* ASSIGNMENT: When you find the line with "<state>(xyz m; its" among the records below, reproduce it and each line after it exactly, ending with the line with "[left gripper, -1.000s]".
↓↓↓
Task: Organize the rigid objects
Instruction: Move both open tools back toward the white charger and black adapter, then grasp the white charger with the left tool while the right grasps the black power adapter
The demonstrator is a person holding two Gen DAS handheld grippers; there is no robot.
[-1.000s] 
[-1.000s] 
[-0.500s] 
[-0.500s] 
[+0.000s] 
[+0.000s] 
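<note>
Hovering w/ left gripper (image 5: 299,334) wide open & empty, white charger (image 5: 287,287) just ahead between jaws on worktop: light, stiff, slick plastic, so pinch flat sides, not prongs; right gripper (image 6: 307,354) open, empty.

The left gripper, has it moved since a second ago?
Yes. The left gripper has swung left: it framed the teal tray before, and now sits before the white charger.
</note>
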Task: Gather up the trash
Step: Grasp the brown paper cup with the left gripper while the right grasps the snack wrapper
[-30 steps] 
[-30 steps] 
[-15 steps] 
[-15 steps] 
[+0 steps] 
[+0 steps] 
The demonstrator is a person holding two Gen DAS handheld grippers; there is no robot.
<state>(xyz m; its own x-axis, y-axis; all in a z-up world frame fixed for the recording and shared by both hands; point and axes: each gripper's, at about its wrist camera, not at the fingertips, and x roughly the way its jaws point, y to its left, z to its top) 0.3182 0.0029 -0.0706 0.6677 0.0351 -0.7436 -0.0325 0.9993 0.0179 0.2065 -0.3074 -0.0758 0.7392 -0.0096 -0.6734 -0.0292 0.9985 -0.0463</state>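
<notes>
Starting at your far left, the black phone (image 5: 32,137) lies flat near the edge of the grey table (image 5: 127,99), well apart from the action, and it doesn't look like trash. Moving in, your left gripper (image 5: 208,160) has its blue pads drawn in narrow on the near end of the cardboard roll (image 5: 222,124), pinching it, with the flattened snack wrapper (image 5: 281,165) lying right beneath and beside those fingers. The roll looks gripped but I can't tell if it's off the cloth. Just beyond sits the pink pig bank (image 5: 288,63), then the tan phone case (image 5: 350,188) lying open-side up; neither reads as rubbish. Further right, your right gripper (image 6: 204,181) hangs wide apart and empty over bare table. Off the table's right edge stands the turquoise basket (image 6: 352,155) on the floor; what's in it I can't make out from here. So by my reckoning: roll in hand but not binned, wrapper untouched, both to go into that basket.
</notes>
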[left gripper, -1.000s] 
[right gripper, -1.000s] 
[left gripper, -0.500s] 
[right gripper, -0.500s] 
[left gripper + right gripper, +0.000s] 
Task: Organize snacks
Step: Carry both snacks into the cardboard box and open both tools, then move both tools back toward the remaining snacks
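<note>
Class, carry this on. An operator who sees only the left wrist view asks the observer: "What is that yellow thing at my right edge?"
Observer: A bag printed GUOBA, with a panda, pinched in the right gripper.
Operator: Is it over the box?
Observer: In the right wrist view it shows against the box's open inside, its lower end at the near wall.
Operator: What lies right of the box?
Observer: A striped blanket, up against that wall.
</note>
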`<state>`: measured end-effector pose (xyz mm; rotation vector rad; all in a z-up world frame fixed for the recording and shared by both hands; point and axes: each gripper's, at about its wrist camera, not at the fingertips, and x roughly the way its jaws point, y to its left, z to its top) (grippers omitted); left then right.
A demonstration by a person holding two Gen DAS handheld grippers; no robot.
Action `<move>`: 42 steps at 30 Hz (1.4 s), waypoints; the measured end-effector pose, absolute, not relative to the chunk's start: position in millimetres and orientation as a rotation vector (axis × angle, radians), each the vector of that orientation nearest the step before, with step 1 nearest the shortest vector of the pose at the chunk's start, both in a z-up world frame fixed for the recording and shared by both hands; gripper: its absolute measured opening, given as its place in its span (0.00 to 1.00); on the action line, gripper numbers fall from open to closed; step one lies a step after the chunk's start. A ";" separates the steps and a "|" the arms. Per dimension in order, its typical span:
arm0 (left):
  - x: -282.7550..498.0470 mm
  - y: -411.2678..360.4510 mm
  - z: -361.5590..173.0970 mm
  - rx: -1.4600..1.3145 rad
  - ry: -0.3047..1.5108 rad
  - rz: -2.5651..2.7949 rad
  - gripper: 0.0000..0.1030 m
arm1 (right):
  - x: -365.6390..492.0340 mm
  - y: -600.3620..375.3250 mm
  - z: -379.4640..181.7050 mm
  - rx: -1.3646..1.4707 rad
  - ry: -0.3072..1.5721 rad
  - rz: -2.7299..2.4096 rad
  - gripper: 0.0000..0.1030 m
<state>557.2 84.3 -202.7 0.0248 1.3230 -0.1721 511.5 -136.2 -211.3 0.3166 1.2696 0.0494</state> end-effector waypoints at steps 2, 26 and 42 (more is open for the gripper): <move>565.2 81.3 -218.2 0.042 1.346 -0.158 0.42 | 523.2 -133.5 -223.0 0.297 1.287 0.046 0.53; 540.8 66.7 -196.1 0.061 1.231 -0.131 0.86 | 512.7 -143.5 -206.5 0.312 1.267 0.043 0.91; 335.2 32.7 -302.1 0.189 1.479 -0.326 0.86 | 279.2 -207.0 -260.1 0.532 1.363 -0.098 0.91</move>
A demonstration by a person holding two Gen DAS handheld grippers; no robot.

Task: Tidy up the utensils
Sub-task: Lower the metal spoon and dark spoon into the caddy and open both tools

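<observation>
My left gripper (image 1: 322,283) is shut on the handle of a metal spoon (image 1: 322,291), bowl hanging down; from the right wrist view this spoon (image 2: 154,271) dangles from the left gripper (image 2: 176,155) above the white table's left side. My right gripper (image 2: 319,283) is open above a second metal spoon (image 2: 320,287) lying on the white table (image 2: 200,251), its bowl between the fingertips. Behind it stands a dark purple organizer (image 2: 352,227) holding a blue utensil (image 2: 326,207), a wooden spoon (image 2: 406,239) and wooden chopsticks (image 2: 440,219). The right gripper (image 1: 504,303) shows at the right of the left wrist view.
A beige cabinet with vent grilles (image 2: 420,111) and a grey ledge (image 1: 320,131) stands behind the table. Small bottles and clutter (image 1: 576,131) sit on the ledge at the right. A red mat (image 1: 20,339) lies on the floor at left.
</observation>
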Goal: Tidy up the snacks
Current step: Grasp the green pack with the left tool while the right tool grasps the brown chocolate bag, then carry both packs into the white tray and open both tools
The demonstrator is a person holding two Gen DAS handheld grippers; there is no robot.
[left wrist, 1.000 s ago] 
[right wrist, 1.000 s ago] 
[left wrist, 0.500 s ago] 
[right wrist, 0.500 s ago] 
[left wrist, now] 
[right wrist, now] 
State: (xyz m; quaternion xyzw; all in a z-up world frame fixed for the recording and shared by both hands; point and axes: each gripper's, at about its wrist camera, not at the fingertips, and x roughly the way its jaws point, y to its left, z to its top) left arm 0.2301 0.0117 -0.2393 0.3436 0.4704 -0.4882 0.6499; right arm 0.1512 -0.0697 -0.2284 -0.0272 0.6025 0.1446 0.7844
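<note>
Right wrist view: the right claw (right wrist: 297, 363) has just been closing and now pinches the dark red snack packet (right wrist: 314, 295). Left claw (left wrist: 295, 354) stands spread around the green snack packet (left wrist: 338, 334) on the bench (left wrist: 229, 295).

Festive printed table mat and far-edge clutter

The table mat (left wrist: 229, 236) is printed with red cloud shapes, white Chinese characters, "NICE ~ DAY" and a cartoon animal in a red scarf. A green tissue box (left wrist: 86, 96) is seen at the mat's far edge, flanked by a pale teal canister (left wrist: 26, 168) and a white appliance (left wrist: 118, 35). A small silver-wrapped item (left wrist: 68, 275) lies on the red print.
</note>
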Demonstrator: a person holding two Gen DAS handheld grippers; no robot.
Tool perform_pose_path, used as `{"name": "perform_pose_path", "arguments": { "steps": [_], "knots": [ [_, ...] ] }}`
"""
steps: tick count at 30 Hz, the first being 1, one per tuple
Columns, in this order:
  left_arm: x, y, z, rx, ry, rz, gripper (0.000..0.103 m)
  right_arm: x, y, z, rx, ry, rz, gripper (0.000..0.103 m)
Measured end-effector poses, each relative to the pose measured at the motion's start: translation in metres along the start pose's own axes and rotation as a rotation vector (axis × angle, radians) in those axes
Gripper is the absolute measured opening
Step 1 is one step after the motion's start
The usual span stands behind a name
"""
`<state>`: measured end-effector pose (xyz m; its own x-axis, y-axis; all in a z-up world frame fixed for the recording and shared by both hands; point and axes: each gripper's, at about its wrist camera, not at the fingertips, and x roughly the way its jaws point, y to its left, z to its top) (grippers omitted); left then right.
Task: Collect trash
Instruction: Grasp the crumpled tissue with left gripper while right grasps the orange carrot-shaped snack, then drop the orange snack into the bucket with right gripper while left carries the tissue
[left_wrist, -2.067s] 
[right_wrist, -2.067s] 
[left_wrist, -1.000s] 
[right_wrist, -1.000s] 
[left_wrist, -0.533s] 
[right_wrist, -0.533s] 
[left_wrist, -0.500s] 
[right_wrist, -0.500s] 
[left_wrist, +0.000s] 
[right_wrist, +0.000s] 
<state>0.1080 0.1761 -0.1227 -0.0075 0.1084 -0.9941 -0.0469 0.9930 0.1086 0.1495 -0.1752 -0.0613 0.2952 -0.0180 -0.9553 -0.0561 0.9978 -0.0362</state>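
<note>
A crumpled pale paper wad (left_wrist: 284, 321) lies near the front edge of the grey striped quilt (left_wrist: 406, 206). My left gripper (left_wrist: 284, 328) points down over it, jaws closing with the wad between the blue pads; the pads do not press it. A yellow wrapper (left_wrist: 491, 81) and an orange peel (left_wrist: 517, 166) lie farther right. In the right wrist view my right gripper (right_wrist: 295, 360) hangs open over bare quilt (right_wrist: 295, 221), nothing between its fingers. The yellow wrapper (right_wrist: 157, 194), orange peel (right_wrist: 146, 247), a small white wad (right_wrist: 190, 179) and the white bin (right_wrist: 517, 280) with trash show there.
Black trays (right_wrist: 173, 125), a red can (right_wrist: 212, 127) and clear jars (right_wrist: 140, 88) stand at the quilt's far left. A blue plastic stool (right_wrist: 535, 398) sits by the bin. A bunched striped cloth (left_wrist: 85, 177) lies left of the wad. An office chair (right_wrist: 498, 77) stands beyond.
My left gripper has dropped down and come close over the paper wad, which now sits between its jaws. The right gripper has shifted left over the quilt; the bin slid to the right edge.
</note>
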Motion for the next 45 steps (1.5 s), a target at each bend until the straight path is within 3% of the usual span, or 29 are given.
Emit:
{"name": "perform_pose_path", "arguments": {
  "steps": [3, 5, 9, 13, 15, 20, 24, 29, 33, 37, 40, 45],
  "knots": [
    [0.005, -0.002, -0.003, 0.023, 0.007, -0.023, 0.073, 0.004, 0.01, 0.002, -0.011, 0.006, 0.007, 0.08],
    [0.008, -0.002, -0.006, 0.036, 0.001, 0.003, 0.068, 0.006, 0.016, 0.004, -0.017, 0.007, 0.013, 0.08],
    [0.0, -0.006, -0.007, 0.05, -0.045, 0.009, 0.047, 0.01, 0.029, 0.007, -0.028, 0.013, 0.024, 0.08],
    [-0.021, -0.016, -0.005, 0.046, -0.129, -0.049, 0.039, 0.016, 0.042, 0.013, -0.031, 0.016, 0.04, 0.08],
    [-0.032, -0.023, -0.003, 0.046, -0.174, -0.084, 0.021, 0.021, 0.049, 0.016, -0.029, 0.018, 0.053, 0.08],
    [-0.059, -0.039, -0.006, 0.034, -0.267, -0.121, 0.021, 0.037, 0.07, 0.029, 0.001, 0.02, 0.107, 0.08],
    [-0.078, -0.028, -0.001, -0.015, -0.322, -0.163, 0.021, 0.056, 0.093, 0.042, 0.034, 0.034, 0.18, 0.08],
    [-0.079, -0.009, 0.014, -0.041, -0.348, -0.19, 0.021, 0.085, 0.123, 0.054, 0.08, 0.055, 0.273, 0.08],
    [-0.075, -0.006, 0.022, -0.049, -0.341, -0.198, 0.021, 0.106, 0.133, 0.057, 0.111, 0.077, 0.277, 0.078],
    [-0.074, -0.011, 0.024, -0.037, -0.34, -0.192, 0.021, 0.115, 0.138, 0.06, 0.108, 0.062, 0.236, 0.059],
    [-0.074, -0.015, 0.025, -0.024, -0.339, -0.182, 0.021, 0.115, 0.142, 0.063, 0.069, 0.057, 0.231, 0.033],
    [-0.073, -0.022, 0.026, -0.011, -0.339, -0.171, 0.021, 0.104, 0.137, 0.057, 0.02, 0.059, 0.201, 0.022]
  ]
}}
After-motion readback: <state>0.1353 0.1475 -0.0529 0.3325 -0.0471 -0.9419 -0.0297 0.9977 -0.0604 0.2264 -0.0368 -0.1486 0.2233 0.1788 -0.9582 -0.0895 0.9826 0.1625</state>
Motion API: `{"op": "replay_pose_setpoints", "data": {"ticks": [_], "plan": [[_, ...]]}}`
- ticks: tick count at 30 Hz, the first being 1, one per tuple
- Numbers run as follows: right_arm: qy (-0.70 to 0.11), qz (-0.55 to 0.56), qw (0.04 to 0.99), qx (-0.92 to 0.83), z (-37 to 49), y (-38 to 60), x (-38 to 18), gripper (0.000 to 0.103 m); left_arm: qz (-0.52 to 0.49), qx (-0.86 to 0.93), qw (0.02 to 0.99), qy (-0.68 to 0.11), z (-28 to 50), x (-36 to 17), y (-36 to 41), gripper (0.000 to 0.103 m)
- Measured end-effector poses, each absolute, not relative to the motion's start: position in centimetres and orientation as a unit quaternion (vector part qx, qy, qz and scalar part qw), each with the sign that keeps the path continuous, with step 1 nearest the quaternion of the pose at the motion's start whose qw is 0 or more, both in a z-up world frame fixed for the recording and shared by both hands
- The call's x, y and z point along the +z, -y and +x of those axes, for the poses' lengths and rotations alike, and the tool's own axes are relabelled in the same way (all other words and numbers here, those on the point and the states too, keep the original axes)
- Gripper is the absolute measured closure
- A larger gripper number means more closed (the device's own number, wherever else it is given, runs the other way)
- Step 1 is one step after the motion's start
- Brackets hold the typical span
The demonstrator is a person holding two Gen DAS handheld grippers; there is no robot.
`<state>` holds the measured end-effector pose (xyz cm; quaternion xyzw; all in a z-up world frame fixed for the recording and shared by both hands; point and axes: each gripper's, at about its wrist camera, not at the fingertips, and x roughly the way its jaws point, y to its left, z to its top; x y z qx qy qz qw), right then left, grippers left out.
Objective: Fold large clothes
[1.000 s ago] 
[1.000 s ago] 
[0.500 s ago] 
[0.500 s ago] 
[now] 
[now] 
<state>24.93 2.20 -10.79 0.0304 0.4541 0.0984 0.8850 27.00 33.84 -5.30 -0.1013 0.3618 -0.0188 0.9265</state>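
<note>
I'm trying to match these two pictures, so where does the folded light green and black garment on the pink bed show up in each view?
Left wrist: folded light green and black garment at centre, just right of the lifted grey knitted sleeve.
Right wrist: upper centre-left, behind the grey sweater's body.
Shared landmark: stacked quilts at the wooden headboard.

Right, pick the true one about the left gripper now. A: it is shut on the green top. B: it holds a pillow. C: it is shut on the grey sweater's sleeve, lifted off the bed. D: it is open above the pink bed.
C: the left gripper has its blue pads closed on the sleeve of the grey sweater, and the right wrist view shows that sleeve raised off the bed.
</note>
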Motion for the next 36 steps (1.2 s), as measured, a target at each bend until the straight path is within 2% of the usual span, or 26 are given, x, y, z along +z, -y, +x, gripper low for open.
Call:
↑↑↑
* RESPONSE AREA:
<state>(xyz m; its own x-axis, y-axis; all in a z-up world frame fixed for the recording and shared by both hands; point and axes: each gripper's, at about its wrist camera, not at the fingertips, and x roughly the way its jaws point, y to its left, z to its top) 0.3182 0.0029 -0.0706 0.6677 0.0351 -0.7436 -0.0325 0.9993 0.0179 0.2065 -0.3074 -0.0758 0.7392 -0.0096 -0.6734 -0.0292 0.9985 -0.0463</state>
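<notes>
Starting at your far left, the black phone (image 5: 32,137) lies flat near the edge of the grey table (image 5: 127,99), well apart from the action, and it doesn't look like trash. Moving in, your left gripper (image 5: 208,160) has its blue pads drawn in narrow on the near end of the cardboard roll (image 5: 222,124), pinching it, with the flattened snack wrapper (image 5: 281,165) lying right beneath and beside those fingers. The roll looks gripped but I can't tell if it's off the cloth. Just beyond sits the pink pig bank (image 5: 288,63), then the tan phone case (image 5: 350,188) lying open-side up; neither reads as rubbish. Further right, your right gripper (image 6: 204,181) hangs wide apart and empty over bare table. Off the table's right edge stands the turquoise basket (image 6: 352,155) on the floor; what's in it I can't make out from here. So by my reckoning: roll in hand but not binned, wrapper untouched, both to go into that basket.
</notes>
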[left gripper, -1.000s] 

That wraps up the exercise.